Als soziale Kompetenz wird die Verfügbarkeit und Anwendung von kognitiven, emotionalen und motorischen Verhaltensweisen bezeichnet, die in bestimmten sozialen Situationen zu einem langfristig günstigen Verhältnis von positiven und negativen Konsequenzen für den Handelnden führen (Definition Hinsch & Pfingsten).

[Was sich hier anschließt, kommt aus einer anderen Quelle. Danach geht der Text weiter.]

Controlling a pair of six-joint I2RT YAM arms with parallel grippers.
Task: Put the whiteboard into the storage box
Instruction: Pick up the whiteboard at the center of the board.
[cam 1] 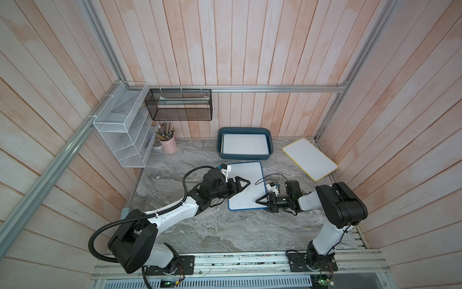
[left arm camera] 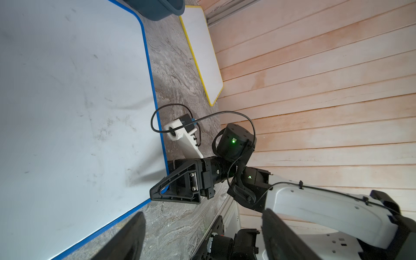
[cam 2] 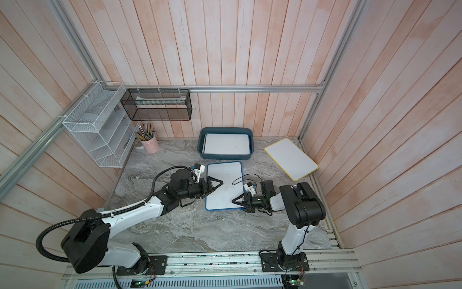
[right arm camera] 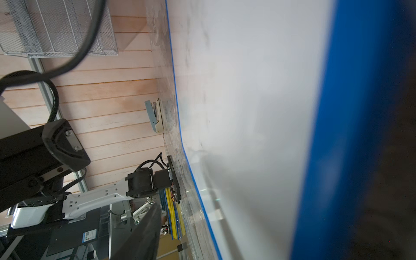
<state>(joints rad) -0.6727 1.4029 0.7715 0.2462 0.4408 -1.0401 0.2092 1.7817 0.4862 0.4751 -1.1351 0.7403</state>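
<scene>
Currently, whiteboard [cam 1: 246,186], blue-rimmed: flat on counter [cam 1: 212,225], long axis aimed at box [cam 1: 245,157] just beyond its far end; left jaws open over left long edge, right jaws parted at right edge, no grip evident, equally near.

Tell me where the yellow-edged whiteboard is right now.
In both top views the yellow-edged whiteboard sits at the far right corner of the table by the wall, right of the storage box and beyond the blue-edged whiteboard.
</scene>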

Psychosoziale Gesundheit setzt voraus, dass Menschen in der Lage sind, ihre Rechte durchzusetzen, soziale Beziehungen zu knüpfen und aktiv zu gestalten. Ebenso ist es wichtig, dass wir unsere eigenen Gefühle und Bedürfnisse äußern können. Die Förderung sozialer Kompetenz ist deshalb für die Therapie, Prävention und Rehabilitation vieler Patientengruppen von zentraler Bedeutung. Das Training ist keine Psychotherapiegruppe, sondern vermittelt den Teilnehmenden eine Technik, mit deren Hilfe eine Analyse und Veränderung des eigenen Verhaltens möglich wird.

Wesentlicher Bestandteil des Trainings sind Rollenspiele mit Videofeedback. Solche Rollenspiele werden zu vorgegebenen und selbst erlebten Situationen durchgeführt. Es wird geübt, was in der Realität umgesetzt werden kann. Das „Üben“ und „Ausprobieren“ im Spiegel der Rückmeldung in der Gruppe und meist mit Videofeedback sind damit die zentralen Elemente des Trainings.